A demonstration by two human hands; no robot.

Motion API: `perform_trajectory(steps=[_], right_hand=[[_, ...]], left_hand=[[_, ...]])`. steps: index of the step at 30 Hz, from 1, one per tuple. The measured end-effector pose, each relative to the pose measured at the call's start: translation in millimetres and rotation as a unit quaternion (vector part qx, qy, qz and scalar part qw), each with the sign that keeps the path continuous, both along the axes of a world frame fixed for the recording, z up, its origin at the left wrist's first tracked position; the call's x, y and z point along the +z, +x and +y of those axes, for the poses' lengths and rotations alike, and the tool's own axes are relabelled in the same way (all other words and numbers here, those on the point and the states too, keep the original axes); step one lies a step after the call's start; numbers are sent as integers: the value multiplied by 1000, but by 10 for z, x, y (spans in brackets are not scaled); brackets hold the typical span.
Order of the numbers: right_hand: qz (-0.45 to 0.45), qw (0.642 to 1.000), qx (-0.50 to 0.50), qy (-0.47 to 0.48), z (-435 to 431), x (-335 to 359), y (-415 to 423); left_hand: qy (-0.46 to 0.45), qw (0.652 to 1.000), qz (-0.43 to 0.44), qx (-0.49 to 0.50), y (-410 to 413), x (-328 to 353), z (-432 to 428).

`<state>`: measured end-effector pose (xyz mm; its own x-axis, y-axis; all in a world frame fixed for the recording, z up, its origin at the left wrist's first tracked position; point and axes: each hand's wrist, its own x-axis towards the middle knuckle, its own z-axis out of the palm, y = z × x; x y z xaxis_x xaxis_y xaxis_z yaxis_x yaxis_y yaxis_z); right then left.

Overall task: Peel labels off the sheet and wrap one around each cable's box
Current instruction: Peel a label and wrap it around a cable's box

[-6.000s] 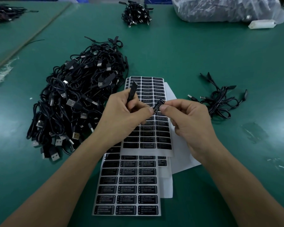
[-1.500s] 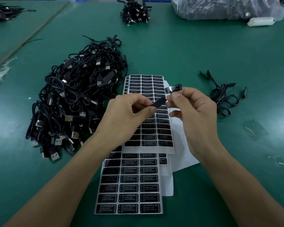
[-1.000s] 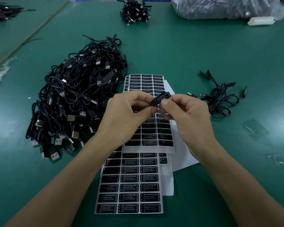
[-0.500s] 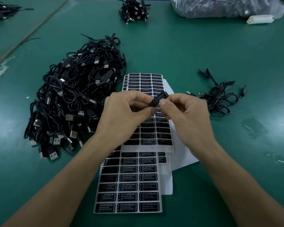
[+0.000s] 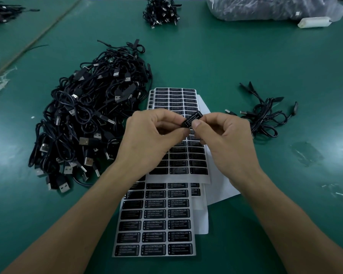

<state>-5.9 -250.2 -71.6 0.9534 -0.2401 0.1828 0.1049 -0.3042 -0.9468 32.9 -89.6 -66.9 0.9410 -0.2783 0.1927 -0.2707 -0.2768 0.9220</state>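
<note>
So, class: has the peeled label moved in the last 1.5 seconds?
Yes. The label moved left: it was beyond the right edge of the sheet, and now it is over it.

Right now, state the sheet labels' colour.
The labels are black with white print; head view.

The desk (image 5: 246, 66) has a smooth green covering with a dull sheen. The label sheets (image 5: 201, 224) are white paper carrying glossy black labels (image 5: 178, 236). The cables (image 5: 83, 115) are matt black plastic with shiny metal plugs (image 5: 87, 161).
</note>
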Motion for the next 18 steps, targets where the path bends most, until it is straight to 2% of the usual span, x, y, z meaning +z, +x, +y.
perform_trajectory(steps=[12,18], right_hand=[[-19,1000,-17,14,24,-21,1],[-36,999,-21,16,39,-13,0]], left_hand=[[-88,995,53,2,-7,-2,-29],[-93,994,56,2,-4,0,-30]])
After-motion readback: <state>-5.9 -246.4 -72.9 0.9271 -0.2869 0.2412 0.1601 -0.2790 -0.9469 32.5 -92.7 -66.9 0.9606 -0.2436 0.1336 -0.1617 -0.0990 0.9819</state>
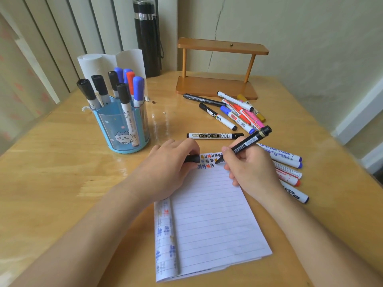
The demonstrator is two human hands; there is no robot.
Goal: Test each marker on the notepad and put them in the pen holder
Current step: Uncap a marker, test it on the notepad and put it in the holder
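Note:
A lined notepad [209, 214] lies on the wooden table, with rows of coloured test marks along its top edge. My right hand [250, 168] grips a black marker [246, 142], its tip touching the top of the pad. My left hand [172, 160] rests on the pad's top left corner and holds the black cap [191, 158]. The blue pen holder [122, 127] at the left holds several capped markers, black, blue and red. Several loose markers [238, 114] lie beyond the pad, and more [288, 166] lie to the right of my right hand.
A wooden two-tier stand [219, 69] is at the back of the table. A black flask [148, 38] and a paper roll [99, 63] stand behind the holder. One whiteboard marker [214, 135] lies just beyond my hands.

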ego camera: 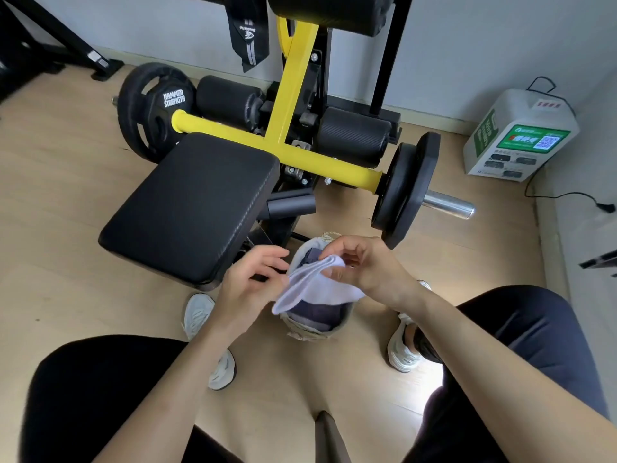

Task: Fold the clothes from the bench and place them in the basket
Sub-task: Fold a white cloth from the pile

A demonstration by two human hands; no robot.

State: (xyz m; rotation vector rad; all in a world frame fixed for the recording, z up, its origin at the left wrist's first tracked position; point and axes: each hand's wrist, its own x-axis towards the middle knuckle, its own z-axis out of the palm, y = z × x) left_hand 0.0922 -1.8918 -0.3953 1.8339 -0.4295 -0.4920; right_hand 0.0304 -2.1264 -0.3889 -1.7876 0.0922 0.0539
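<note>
— Pale wood floor (66,182) underfoot, grey wall behind. Biggest piece on it?

— Yellow-framed weight machine (290,95), with black plates (407,192) at both ends of its bar.

— And in front of that?

— Black padded bench (193,208), left of centre, tilted toward the camera.

— Next down in size?

— White charging box (521,135) by the right wall, well apart from the machine's seat.

— Then the basket?

— Small pale basket (314,332) on the floor between two light sneakers (197,312), near the bench's closest corner. Dark folded clothes (317,312) inside.

— Smallest last?

— White cloth (320,285), stretched just above the basket. Gripped at its lower left edge by the curled left hand (253,282), pinched at its upper end by thumb and fingertips of the right hand (364,265).
</note>
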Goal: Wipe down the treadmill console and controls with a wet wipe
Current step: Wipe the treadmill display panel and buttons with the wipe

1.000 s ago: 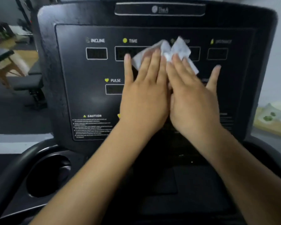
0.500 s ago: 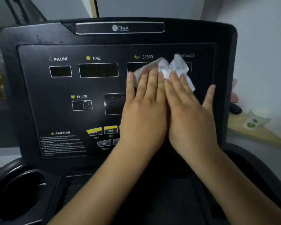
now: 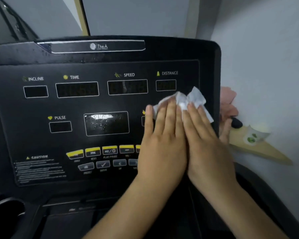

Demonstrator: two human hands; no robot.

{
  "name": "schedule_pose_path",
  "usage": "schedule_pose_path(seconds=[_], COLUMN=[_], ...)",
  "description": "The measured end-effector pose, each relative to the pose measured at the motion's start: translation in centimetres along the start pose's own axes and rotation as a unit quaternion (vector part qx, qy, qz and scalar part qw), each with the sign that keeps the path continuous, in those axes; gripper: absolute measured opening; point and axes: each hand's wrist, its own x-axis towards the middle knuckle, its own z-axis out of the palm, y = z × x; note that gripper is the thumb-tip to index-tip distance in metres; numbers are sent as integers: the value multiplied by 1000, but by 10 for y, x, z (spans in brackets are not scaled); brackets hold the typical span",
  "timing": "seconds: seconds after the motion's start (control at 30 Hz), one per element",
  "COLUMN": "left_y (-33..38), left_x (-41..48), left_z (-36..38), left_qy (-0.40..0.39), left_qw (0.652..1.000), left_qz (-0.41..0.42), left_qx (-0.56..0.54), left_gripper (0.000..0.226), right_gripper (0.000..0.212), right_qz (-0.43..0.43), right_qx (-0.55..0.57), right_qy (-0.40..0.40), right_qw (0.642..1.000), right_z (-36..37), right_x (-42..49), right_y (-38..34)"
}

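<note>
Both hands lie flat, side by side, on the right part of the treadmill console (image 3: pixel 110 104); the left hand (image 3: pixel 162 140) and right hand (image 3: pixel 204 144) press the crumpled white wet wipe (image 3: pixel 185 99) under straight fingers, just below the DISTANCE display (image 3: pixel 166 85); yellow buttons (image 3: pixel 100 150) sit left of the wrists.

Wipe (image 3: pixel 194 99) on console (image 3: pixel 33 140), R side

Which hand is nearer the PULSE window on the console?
Left. The left hand lies flat to the right of the PULSE window, apart from it; the right hand lies farther right, by the console edge.
</note>
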Motion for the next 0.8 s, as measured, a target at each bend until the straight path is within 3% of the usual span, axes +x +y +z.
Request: schedule_pose_path(seconds=[0.13, 0.33, 0.53, 0.67, 0.8], left_y=[2, 26, 14, 3, -23], left_x=[61, 1, 46, -24, -2], left_z=[-7, 7, -2, 1, -10], left_qy=[20, -12, 8, -50, -30], left_qw=[1000, 999, 1000, 998, 999], left_qz=[6, 27, 18, 30, 14], left_qx=[-14, -14, -23, -11, 22], left_gripper=[55, 55, 53, 54, 54], right_gripper=[74, 62, 61, 59, 59], right_qz=[28, 33, 32, 47, 26], right_qx=[1, 55, 44, 19, -12], right_qy=[33, 20, 48, -1, -15], right_qw=[999, 998, 997, 999, 999], right_z=[-20, 2, -13, 12, 4], right_x=[45, -21, 23, -35, 0], right_y=[24, 25, 35, -4, -16])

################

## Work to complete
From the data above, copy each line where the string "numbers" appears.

## Result for this task
Motion API: `perform_trajectory(steps=[_], right_hand=[[_, ...]], left_hand=[[_, ...]])`. steps: index of the step at 30 Hz, from 1, one per tuple. The measured end-effector pose, each relative to the pose measured at the call's start: translation in millimetres and rotation as a unit quaternion (vector part qx, qy, qz and scalar part qw), each with the sign that keeps the path continuous, both along the axes of a world frame fixed for the recording, z up, its origin at the left wrist's first tracked position; the call's x, y and z point along the +z, +x and +y of those axes, for the poses' lengths and rotations alike, and the tool's own axes are relabelled in the same way (all other words and numbers here, those on the point and the states too, keep the original axes); step one lies a step after the call's start; numbers are sent as integers: the value multiplied by 1000, but by 10 for z, x, y (spans in brackets are not scaled); brackets hold the typical span.
Order of the numbers: right_hand: qz (-0.45 to 0.45), qw (0.642 to 1.000), qx (-0.50 to 0.50), qy (-0.47 to 0.48), z (-435 to 431), x (-335 to 359), y (-415 to 423); left_hand: qy (-0.46 to 0.45), qw (0.652 to 1.000), qz (-0.43 to 0.44), qx (-0.49 to 0.50), y (-410 to 413), x (-328 to 353), z (-432 to 428).
  "description": "The measured end-effector pose, each relative to the pose measured at the motion's start: translation in centimetres along the start pose's own axes and rotation as a unit quaternion (vector part qx, qy, qz and scalar part qw), each with the sign that keeps the path continuous, in those axes; gripper: absolute measured opening; point and axes: each hand's wrist, its own x-axis towards the middle knuckle, its own z-axis out of the palm, y = z × x; note that gripper is the thumb-tip to index-tip distance in metres; numbers are sent as integers: the value multiplied by 1000, but by 10 for y, x, z (spans in brackets are not scaled); brackets hold the typical span",

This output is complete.